- [Task goal]
Every line of the listing below must be printed again exactly, apart from its pictures.

- [Data in this exercise]
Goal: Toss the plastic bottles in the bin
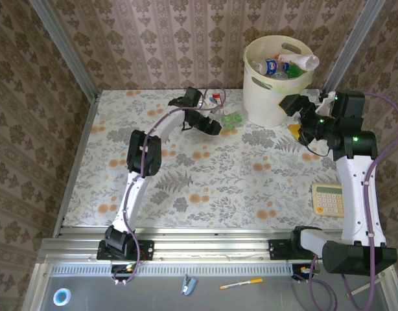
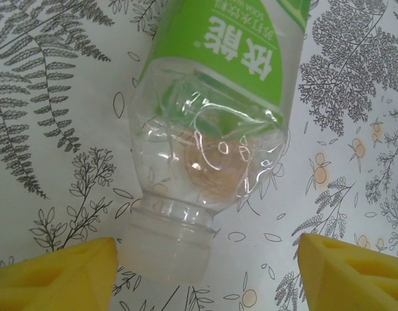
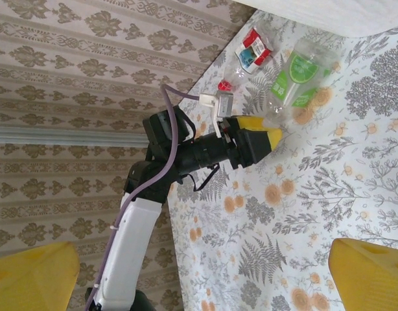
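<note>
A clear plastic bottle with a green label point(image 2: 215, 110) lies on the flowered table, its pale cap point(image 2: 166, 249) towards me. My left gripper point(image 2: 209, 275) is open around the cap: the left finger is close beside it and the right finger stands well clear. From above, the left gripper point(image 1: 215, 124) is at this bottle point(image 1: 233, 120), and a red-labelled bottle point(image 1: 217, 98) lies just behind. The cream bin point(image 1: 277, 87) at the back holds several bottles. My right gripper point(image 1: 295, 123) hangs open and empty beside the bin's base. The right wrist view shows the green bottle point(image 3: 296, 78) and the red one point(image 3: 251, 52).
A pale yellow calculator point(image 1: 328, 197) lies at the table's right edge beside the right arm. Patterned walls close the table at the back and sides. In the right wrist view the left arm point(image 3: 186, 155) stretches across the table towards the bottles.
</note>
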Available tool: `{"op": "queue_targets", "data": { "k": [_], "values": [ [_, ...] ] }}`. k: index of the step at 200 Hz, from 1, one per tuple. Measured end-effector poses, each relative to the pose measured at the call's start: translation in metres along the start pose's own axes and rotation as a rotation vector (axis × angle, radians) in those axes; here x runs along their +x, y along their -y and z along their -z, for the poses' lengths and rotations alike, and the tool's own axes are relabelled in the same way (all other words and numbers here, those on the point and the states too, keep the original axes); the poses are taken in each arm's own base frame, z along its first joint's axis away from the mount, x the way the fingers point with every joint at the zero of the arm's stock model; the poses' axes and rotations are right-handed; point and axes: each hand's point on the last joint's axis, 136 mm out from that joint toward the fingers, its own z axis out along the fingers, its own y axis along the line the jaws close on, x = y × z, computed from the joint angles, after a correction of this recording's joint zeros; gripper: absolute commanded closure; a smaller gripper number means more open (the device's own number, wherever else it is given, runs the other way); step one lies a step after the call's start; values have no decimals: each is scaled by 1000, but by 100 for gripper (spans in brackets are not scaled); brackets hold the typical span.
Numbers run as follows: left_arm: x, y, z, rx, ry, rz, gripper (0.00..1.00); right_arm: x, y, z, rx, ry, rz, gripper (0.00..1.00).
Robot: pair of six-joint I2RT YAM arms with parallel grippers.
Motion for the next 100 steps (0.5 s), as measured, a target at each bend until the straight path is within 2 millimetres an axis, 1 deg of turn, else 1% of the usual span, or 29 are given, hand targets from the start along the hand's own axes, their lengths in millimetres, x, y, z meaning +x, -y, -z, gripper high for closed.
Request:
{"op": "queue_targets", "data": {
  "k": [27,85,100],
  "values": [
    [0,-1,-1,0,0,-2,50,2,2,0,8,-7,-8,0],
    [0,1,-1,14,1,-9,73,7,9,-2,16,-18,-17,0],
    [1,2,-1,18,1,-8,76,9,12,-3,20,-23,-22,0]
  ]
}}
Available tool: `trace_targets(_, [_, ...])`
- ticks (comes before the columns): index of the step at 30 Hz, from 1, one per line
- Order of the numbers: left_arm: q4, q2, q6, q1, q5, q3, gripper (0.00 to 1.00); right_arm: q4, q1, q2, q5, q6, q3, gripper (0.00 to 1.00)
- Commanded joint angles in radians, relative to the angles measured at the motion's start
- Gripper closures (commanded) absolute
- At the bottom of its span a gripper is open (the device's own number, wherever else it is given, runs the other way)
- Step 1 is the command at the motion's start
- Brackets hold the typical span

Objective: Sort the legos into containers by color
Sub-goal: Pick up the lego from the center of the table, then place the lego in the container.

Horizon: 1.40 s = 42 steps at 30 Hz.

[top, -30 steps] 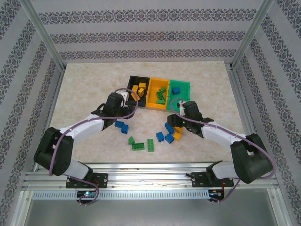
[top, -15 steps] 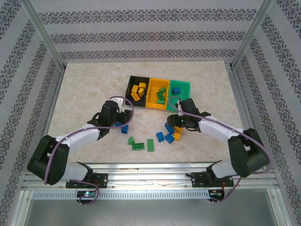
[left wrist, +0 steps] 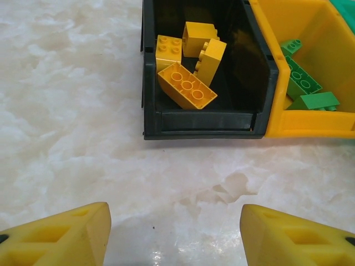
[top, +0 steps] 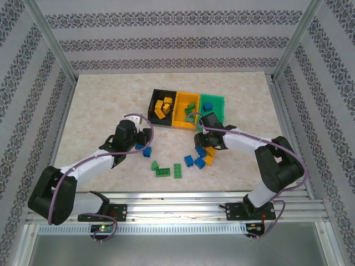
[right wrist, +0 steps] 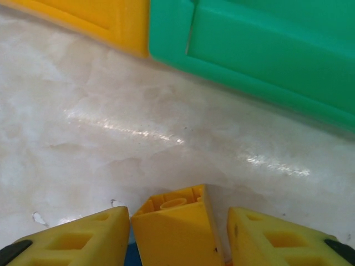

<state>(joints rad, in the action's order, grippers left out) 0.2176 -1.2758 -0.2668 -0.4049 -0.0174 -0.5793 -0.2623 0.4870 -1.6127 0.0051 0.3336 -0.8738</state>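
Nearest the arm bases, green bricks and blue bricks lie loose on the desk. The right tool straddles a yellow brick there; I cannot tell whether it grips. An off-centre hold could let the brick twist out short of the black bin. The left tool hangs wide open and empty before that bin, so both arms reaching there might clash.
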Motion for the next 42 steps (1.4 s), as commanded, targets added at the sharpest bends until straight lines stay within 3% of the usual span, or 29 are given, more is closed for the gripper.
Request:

- [Answer space]
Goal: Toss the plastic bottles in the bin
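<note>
A clear plastic bottle with a green label point(image 2: 215, 110) lies on the flowered table, its pale cap point(image 2: 166, 249) towards me. My left gripper point(image 2: 209, 275) is open around the cap: the left finger is close beside it and the right finger stands well clear. From above, the left gripper point(image 1: 215, 124) is at this bottle point(image 1: 233, 120), and a red-labelled bottle point(image 1: 217, 98) lies just behind. The cream bin point(image 1: 277, 87) at the back holds several bottles. My right gripper point(image 1: 295, 123) hangs open and empty beside the bin's base. The right wrist view shows the green bottle point(image 3: 296, 78) and the red one point(image 3: 251, 52).
A pale yellow calculator point(image 1: 328, 197) lies at the table's right edge beside the right arm. Patterned walls close the table at the back and sides. In the right wrist view the left arm point(image 3: 186, 155) stretches across the table towards the bottles.
</note>
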Available tool: `{"op": "queue_targets", "data": { "k": [_], "values": [ [_, ...] ] }}`. k: index of the step at 200 Hz, from 1, one per tuple. Measured end-effector poses, each relative to the pose measured at the call's start: translation in metres along the start pose's own axes and rotation as a rotation vector (axis × angle, radians) in those axes; here x runs along their +x, y along their -y and z along their -z, for the poses' lengths and rotations alike, and the tool's own axes are relabelled in the same way (all other words and numbers here, those on the point and the states too, keep the original axes); the poses are taken in each arm's own base frame, z along its first joint's axis away from the mount, x the way the fingers point with every joint at the zero of the arm's stock model; the poses' axes and rotations are right-handed; point and axes: each hand's point on the last joint's axis, 136 mm out from that joint toward the fingers, its own z axis out along the fingers, its own y axis along the line the jaws close on, x = y × z, computed from the joint angles, after a correction of this recording's joint zeros; gripper: absolute commanded closure; a smaller gripper number means more open (the device's own number, wherever else it is given, runs the other way); step one lies a step after the call's start; values have no decimals: each is scaled by 1000, but by 100 for gripper (spans in brackets are not scaled); brackets hold the typical span.
Numbers run as follows: left_arm: x, y, z, rx, ry, rz, gripper (0.00..1.00); right_arm: x, y, z, rx, ry, rz, gripper (0.00..1.00).
Robot: pair of six-joint I2RT YAM arms with parallel grippers.
Motion for the next 100 steps (0.5 s), as measured, a target at each bend until the straight path is within 2 millimetres an axis, 1 deg of turn, else 1% of the usual span, or 29 are given, hand targets from the start along the hand's own axes, their lengths in millimetres, x, y, z meaning +x, -y, -z, gripper high for closed.
Request:
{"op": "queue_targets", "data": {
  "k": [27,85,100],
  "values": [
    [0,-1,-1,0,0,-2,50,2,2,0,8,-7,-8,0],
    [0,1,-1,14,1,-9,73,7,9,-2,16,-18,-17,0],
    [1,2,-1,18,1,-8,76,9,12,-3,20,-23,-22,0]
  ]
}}
Available tool: `trace_targets(_, [_, ...])`
- ticks (comes before the columns): index of the step at 30 Hz, from 1, one per line
- Order of the numbers: left_arm: q4, q2, q6, q1, q5, q3, gripper (0.00 to 1.00); right_arm: q4, q1, q2, q5, q6, q3, gripper (0.00 to 1.00)
- Commanded joint angles in radians, relative to the angles measured at the motion's start
- Gripper closures (commanded) absolute
- At the bottom of its span a gripper is open (the device's own number, wherever else it is given, runs the other way)
- Step 1 is the command at the motion's start
- Brackets hold the typical span

Objective: Sort the legos into containers by color
Sub-goal: Pick up the lego from the center of the table, then place the lego in the container.

Horizon: 1.40 s = 42 steps at 30 Hz.

[top, -30 steps] 
[top, -15 steps] 
[left wrist, +0 steps] 
[top, +0 steps] 
[right wrist, +0 steps] 

<state>(joints rad, in the action's order, grippers left out) 0.2176 -1.2758 -0.2668 -0.4049 -0.0174 -0.5793 -0.2623 0.4870 -1.6127 0.0051 0.3336 -0.8738</state>
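Nearest the arm bases, green bricks and blue bricks lie loose on the desk. The right tool straddles a yellow brick there; I cannot tell whether it grips. An off-centre hold could let the brick twist out short of the black bin. The left tool hangs wide open and empty before that bin, so both arms reaching there might clash.
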Motion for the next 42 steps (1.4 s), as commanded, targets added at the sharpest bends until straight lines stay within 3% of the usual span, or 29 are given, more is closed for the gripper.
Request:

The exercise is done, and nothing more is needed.